「プレスから見るカンボジア」     プノンペン(カンボジア)  '95 . 9

 ベトナム、カンボジアとも、思ったよりプレスは自由のようだ。両国とも、母国語の新聞が7紙くらい、英字が2紙といったところで、街角のキオスクのような店に並べられている。

 残念ながら私は英字新聞しか読めないが、両国の新聞記事の中味には、かなりの違いがある。端的にいうと、ベトナムが「活況、成長」、カンボジアが「犯罪、復興」といった印象だ。

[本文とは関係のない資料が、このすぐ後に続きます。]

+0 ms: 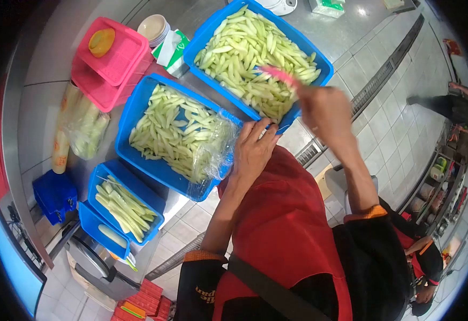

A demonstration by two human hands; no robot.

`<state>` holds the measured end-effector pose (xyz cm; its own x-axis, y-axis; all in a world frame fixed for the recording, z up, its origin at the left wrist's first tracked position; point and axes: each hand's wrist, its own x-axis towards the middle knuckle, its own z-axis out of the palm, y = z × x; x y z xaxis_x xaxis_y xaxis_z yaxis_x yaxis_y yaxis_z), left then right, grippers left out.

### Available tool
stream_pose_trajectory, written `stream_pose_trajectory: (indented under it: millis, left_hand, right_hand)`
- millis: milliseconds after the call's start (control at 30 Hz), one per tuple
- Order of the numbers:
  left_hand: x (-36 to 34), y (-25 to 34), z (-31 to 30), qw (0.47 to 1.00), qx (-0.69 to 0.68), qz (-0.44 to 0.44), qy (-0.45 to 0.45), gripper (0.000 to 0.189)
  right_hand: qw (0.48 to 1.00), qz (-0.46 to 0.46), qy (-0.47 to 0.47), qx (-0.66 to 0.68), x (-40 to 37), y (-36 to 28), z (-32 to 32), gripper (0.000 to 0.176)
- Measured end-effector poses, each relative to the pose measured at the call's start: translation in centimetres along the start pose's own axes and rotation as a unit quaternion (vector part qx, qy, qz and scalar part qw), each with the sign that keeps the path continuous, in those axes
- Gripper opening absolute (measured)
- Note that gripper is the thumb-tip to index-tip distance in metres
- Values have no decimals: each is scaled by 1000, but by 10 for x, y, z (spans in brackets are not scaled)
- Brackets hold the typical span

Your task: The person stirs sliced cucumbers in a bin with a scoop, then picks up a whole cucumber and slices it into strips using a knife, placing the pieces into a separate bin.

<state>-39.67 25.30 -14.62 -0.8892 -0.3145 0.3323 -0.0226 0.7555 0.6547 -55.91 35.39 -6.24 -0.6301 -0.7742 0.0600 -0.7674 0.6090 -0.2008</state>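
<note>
My left hand [253, 147] grips the mouth of a clear plastic bag [215, 147] that lies over the near edge of a blue tub [129, 115] full of pale green cut sticks. My right hand [322, 109] holds pink tongs [278, 75] that reach into a second blue tub [303, 45], also heaped with the same green sticks. The tongs' tips are blurred above the sticks. Both tubs sit side by side on a steel counter [41, 107].
Stacked pink baskets [111, 69] hold a yellow-orange object. Beside them lie bagged green pieces [84, 128], a stack of bowls [155, 28], a smaller blue tub [100, 182] of long strips and a dark blue box [54, 195]. Another person [459, 107] stands far right.
</note>
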Motion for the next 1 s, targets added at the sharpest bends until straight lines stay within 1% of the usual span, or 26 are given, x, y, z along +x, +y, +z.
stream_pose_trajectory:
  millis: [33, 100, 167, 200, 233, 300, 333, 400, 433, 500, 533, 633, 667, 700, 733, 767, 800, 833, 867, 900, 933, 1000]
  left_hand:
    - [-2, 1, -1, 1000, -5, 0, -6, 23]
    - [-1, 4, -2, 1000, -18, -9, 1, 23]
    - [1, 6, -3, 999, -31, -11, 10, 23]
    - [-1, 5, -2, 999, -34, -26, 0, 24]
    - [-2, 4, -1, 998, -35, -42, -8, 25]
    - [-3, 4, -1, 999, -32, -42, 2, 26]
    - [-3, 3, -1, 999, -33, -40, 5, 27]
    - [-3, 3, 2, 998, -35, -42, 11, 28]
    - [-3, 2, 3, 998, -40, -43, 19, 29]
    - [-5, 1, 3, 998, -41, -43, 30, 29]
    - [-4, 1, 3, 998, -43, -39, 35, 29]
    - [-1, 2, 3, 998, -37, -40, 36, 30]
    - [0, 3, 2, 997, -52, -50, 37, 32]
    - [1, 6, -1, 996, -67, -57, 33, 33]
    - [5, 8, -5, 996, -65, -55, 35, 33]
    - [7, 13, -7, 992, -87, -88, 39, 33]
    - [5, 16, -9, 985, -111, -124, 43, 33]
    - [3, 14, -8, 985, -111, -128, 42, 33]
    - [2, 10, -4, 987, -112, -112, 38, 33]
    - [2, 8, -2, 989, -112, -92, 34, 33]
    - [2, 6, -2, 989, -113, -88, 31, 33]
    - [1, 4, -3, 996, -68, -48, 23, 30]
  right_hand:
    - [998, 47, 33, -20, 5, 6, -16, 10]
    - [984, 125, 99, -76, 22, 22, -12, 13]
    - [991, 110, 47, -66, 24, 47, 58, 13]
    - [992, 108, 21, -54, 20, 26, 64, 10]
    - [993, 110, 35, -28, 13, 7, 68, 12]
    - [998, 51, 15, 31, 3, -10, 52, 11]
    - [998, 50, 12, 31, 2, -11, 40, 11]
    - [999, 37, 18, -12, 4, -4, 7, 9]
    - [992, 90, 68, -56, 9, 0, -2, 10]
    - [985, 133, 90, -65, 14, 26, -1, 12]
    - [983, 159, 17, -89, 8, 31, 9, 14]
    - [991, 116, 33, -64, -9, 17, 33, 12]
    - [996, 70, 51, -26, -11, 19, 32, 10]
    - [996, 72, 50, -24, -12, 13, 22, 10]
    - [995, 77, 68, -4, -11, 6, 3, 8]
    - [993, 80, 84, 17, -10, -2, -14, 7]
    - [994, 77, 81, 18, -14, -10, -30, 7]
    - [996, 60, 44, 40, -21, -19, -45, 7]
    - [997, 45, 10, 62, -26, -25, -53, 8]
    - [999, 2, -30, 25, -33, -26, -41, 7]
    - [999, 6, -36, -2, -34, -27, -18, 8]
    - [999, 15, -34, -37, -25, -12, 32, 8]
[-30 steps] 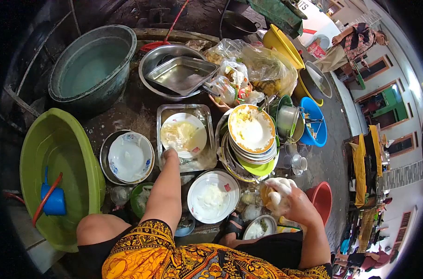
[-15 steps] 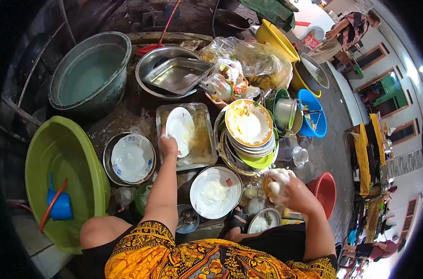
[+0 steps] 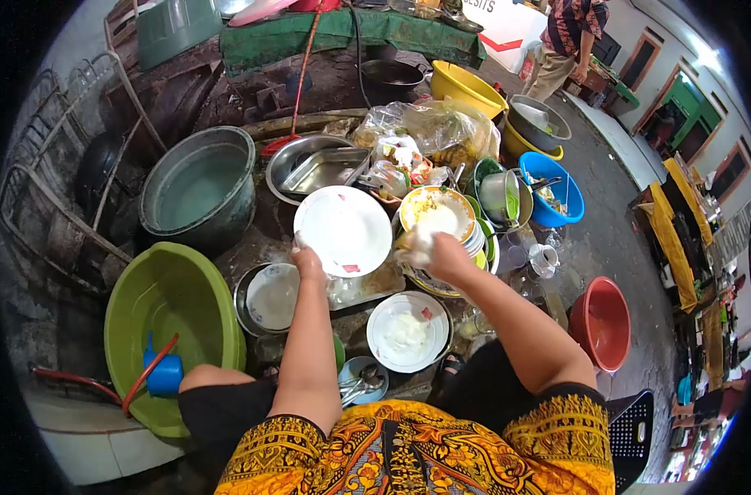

 例えば、日刊の"Vietnam News"には、"VN Need not fear ASEAN trading competition" といった経済成長著しい記事が明らかに多いが、"Phnom Penn Post" にはshooting , kidnapping といった文字が並び、暗い話題が多い。明るい話題といえば、教育システムを確立する計画がEU、UNICEF 、UNESCOの協力によって動き出した、といった「復興」ニュースだ。

 "Phnom penn Post" という新聞の一面に面白い記事が載っていた。

 "Einglish teachers told not to discuss politics with students"なる見出し。the Royal Government の新しい命令である。教育省のコメントが載っている。「多くの教師が、プノンペンポスト、バンコクポストといった新聞から引用するが、それは大抵、政治的なもので政府を批判している」「政治・腐敗・政府批判を禁止し、調査員が学校を徘徊するらしい。違反者は法廷に送られる。」

 要するに、政府が教師の人権侵害をしている、という要旨の記事であるわけだが、確かに、いわゆる先進国内の人権基準でいえば、批判したくもなる事実だ。

 しかし、必ずしも、「教師が言論の自由を奪われること」を批判するだけでは、賢明とは言えない。物事には裏表がある。まず、こういった記事が出版されていること自体が進歩だ。それに、国連が入って選挙をやり、やっと安定してきたところに、安易な政府批判で安定を崩され、振出しに戻されたくないというのが政府と援助している先進国外務省の考えだろう。

 経済成長と政治の安定は不可分の関係にある。戦後の日本も、事実上、自民党という一党支配であったし、台湾、韓国もそれに近い。ベトナム・中国も共産党支配だ。

 しかも、カンボジアは、明らかに経済の安定以前の段階で、政治が安定しかかっているのが現状だ。こうした一方的な報道には、疑問を感じてならない。どうして裏表の主張が紹介されないのか。ディベート的思考で物事の表裏を明らかにし、読者に良い判断材料を与えるのがプレスの役割ではないのか。

 一面だけを伝える記者にはなりたくないものである。